#### Required action
Print the first line of the data below and every one after it, through the line containing "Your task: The", exactly as written.

#### Input data

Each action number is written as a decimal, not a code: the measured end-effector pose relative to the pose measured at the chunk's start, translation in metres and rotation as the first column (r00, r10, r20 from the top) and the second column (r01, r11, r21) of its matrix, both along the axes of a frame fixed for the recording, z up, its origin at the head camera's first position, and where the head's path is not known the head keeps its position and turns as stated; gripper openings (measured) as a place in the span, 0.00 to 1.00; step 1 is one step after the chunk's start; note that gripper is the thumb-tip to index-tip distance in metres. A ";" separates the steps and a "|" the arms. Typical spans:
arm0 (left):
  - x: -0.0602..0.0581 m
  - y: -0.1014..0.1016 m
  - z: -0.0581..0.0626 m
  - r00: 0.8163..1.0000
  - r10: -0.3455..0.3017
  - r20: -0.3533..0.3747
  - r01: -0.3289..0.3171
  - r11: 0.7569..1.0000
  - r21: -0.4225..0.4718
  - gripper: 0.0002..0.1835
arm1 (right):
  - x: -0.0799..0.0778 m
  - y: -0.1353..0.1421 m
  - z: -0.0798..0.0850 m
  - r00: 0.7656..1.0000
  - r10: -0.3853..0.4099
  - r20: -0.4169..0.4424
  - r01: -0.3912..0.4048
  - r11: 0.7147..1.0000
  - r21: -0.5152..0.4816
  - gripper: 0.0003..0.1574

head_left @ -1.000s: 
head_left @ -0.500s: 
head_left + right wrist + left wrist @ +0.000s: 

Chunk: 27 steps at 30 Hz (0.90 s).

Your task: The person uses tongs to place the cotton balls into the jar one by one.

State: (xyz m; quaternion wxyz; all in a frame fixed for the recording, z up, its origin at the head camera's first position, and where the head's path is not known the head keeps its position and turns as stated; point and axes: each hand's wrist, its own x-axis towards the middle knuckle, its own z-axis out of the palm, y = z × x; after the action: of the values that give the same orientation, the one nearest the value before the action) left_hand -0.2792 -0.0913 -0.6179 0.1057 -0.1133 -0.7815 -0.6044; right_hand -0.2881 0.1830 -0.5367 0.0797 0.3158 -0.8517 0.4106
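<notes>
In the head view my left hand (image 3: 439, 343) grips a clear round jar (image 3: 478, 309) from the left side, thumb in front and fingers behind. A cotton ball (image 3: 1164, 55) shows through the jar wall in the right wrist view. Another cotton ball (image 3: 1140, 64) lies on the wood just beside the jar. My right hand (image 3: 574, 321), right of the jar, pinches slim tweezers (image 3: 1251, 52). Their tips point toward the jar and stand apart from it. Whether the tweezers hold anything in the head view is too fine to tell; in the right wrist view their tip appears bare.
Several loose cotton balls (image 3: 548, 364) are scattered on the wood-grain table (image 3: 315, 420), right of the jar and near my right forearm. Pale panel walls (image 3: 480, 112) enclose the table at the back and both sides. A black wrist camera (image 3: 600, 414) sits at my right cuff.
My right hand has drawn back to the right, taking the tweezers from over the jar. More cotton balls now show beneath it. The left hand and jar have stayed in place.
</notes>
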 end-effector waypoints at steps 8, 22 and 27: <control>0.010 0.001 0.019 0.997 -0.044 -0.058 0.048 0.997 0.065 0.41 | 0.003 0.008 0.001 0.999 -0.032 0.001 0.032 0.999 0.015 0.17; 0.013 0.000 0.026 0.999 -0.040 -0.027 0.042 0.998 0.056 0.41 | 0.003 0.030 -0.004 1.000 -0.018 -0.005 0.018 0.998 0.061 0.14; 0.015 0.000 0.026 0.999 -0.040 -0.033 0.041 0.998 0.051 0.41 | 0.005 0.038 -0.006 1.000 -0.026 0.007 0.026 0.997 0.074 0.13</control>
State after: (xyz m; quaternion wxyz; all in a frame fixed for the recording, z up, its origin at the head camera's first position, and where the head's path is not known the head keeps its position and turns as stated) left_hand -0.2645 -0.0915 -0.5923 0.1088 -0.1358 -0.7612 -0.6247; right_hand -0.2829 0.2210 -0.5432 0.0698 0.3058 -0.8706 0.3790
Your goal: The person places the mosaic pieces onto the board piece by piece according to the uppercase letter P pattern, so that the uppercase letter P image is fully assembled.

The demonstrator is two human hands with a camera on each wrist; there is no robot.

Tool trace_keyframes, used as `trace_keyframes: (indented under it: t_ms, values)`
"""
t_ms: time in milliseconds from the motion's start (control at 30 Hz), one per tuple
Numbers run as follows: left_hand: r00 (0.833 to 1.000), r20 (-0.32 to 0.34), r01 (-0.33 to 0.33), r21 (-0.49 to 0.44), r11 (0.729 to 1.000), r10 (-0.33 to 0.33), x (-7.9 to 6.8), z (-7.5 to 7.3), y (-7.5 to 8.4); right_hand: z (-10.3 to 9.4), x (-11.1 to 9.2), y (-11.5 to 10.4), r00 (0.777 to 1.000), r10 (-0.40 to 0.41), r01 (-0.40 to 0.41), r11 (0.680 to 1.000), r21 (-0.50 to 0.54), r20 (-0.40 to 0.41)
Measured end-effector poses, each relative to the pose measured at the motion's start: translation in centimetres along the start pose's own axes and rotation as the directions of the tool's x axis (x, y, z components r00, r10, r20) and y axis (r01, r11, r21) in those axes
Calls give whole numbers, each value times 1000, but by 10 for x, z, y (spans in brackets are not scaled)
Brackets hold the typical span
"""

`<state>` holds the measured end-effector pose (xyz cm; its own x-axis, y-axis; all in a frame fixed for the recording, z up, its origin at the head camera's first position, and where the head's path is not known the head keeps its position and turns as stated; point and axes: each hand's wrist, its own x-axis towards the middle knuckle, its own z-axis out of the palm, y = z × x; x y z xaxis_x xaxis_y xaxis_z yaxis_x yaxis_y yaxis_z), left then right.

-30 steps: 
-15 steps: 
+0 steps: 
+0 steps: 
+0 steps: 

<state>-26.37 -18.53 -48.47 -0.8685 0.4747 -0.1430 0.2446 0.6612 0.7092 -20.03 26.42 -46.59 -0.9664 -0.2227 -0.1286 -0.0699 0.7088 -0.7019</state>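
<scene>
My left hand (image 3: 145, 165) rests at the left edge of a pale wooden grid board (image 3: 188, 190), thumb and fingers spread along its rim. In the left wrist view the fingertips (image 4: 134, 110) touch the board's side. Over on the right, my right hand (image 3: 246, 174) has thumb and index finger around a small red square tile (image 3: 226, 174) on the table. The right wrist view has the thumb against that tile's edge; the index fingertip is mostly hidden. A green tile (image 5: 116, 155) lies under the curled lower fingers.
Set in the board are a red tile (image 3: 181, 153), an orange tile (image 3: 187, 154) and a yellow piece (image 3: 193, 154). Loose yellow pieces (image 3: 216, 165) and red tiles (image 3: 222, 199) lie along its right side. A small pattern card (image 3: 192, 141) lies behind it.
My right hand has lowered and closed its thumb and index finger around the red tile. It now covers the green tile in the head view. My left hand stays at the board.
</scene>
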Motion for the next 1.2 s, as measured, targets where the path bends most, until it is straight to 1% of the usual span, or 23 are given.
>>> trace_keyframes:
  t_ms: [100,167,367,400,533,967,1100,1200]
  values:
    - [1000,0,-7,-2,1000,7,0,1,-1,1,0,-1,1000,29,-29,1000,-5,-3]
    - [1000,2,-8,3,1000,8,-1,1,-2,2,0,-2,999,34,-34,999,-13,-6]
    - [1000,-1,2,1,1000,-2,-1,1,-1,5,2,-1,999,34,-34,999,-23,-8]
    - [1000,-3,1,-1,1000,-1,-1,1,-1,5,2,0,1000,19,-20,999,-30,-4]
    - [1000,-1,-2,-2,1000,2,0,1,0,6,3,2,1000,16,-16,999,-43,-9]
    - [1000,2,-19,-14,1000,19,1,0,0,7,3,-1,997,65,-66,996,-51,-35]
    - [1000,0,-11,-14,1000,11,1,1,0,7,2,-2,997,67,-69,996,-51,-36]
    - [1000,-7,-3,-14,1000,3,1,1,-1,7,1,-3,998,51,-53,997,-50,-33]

#### Expected answer
Each action number is written as a decimal, not a code: the measured end-effector pose relative to the pose measured at the chunk's start, translation in metres and rotation as the first column (r00, r10, r20 from the top) and the second column (r01, r11, r21) of its matrix, both along the axes of a frame fixed for the recording, z up, its origin at the head camera's first position, and where the head's path is not known the head keeps its position and turns as stated; gripper openings (measured) as a place in the span, 0.00 to 1.00; step 1 is one step after the chunk's start; note that gripper is the thumb-tip to index-tip distance in metres. A ";" separates the steps and a "|" the arms. Typical spans:
arm0 (left):
  - x: -0.0602..0.0581 m
  - y: -0.1014..0.1016 m
  - z: -0.0581..0.0626 m
  - r00: 0.8163..1.0000
  - r10: -0.3455..0.3017
  - r20: -0.3533..0.3747
  - r01: -0.3289..0.3171
  - r11: 0.7569..1.0000
  - r21: -0.4225..0.4718
  - gripper: 0.0002..0.1835
arm1 (right):
  - x: -0.0799..0.0778 m
  - y: -0.1353..0.1421 m
  - z: -0.0798..0.0850 m
  - r00: 0.7656..1.0000
  - r10: -0.3853..0.4099
  - r20: -0.4169..0.4424
  - r01: -0.3912..0.4048
  - r11: 0.7147..1.0000
  - r21: -0.5152..0.4816
  - gripper: 0.0003..0.1574

head_left @ -1.000s: 
head_left @ -0.500s: 
head_left + right wrist + left wrist @ +0.000s: 

Chunk: 27 steps at 30 Hz (0.90 s).

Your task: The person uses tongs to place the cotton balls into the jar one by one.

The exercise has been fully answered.